## REQUIREMENT
What you return should match the data below exactly, with no pictures in it.

## INPUT DATA
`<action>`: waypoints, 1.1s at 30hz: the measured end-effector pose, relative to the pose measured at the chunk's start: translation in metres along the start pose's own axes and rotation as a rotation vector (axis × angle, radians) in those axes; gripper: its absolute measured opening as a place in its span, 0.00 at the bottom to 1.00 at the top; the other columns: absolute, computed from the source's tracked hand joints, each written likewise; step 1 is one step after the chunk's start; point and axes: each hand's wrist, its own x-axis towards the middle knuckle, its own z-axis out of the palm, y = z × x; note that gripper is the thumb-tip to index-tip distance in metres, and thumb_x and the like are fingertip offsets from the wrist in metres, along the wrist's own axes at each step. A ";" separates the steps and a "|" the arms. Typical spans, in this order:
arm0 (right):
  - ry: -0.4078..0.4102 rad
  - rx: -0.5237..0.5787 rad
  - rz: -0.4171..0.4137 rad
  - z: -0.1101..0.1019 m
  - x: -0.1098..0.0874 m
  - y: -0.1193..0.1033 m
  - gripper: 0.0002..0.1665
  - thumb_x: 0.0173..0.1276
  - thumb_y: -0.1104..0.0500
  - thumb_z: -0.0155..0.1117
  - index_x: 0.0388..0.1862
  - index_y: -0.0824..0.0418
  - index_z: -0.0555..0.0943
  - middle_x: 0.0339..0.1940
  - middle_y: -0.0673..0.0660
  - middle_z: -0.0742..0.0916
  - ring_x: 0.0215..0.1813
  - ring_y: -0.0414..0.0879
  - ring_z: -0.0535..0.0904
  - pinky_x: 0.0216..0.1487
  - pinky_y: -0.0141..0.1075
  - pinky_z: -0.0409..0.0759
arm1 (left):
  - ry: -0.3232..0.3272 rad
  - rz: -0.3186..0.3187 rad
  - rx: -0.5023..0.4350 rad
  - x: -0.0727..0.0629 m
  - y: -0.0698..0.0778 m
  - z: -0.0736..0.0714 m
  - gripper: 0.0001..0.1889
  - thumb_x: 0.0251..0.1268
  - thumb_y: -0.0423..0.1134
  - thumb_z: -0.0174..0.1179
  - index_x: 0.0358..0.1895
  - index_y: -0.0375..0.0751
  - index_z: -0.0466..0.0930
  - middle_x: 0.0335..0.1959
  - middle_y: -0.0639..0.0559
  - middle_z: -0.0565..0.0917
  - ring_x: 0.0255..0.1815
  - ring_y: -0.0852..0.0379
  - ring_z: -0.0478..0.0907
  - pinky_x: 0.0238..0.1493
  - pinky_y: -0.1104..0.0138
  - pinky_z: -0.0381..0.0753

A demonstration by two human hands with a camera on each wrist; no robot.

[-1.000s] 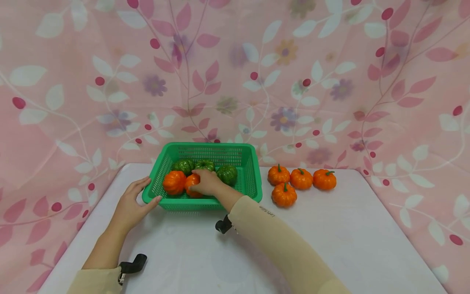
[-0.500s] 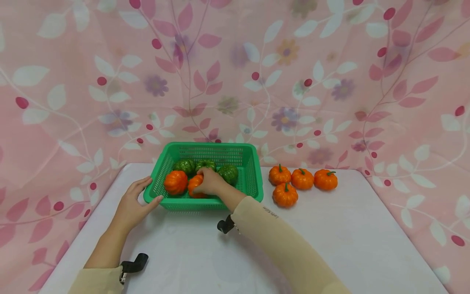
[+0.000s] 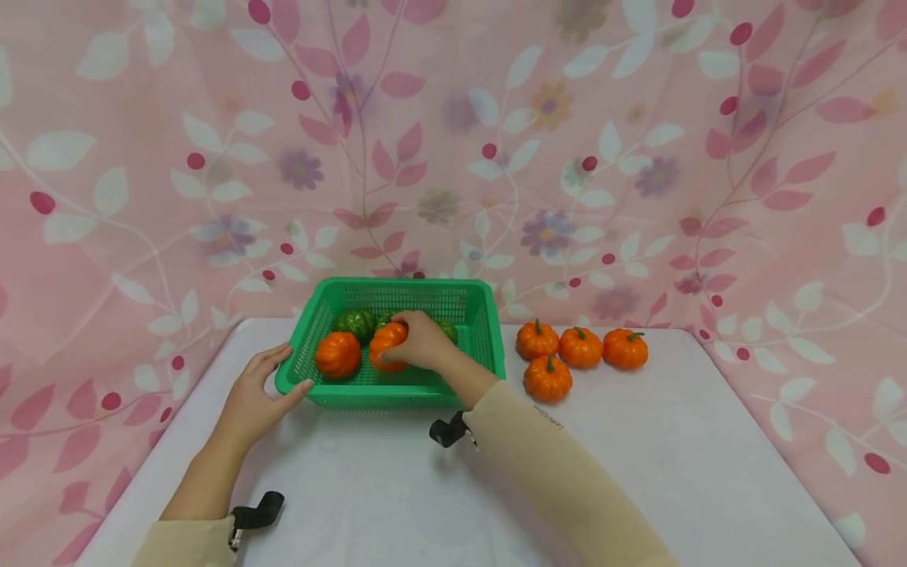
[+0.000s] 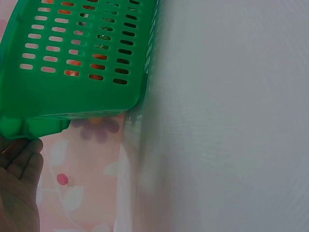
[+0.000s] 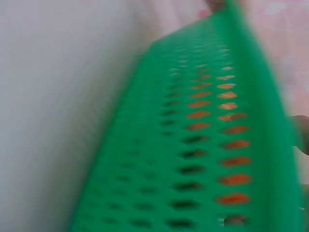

## WRITTEN REPLY
`<action>`: waypoints, 1.1s at 30hz: the measured end-effector pose, relative to the pose measured at the chunk's start: translation in metres along the start pose's own axes and rotation as a rotation vector (axis × angle, radians) in those axes; gripper: its absolute measured opening as a place in its span, 0.00 at the bottom to 1.00 at the top; the other columns: absolute, computed from the source's tracked hand joints, each written likewise; step 1 is one step after the chunk's start; point and axes: each hand's wrist, its own x-axis towards the middle knuckle, its own z-axis out of the palm, y = z × x; note that gripper is the thumb-tip to index-tip distance in metres, and thumb_x and the like are fingertip offsets from the wrist in metres, along the wrist's own axes at each step. A ";" separates the steps and a "|" the arms. Typical spans, in this order:
arm0 (right):
  - ry: -0.4078..0.4102 rad
  - rx: -0.5237..0.5787 rad
  - rz: -0.4171..0.4137 rad
  - z: -0.1101..0.1019 m
  - x: -0.1098..0.0874 m
  - y: -0.1193..0.1033 m
  - gripper: 0.0002..0.1665
  - thumb_x: 0.0173..0.1276
  - thumb_y: -0.1104..0.0500
  - thumb_z: -0.0155..0.1117
  - index_x: 0.0388..0.1862
  - index_y: -0.0824..0.0418
  - index_z: -0.0555..0.0943
  - middle_x: 0.0339..0.1940
  - middle_y: -0.0673..0.0660
  - middle_z: -0.0742..0.0916
  - ring_x: 0.0215..0.1813
  - ring_y: -0.0414..0.0879
  - ring_z: -0.0535..0.0904
  - pinky_x: 0.0216..0.1487
  - pinky_y: -0.0141..0.1075
  - pinky_z: -0.0409..0.0759
arm1 (left):
  - ry: -0.3232..0.3272 rad
  - rz: -0.3186..0.3187 rad
  - rx: -0.5023..0.4350 rad
  - x: -0.0727..0.0629 m
  - y: -0.0698..0.0778 m
  - z: -0.0736..0.0714 m
  - gripper: 0.0001..0.1889
  - thumb_x: 0.0251..0.1268
  - thumb_y: -0.0423..0.1134
  - thumb_z: -0.0174..0.1179
  - index_x: 0.0358..0.1895
  - index_y: -0.0375..0.0751
  - index_z: -0.0466..0.0930
  - middle_x: 0.0335..0.1959
  - middle_y: -0.0639..0.0559
  - middle_z: -0.0565..0.0917
  - ring_x: 0.0255..0.1815
  - ring_y: -0.0852..0.0379
  - ring_z: -0.0478..0.0907
  - pinky_x: 0.0238..0.1493
  - pinky_y: -0.1104..0.0138
  - pinky_z: -0.0381..0.0753

A demonstration by two human hands with a camera on each wrist; no robot.

[-1.000s] 
[-0.500s] 
[+0.000s] 
[+0.000s] 
[+0.000s] 

The exercise asks for nothing more.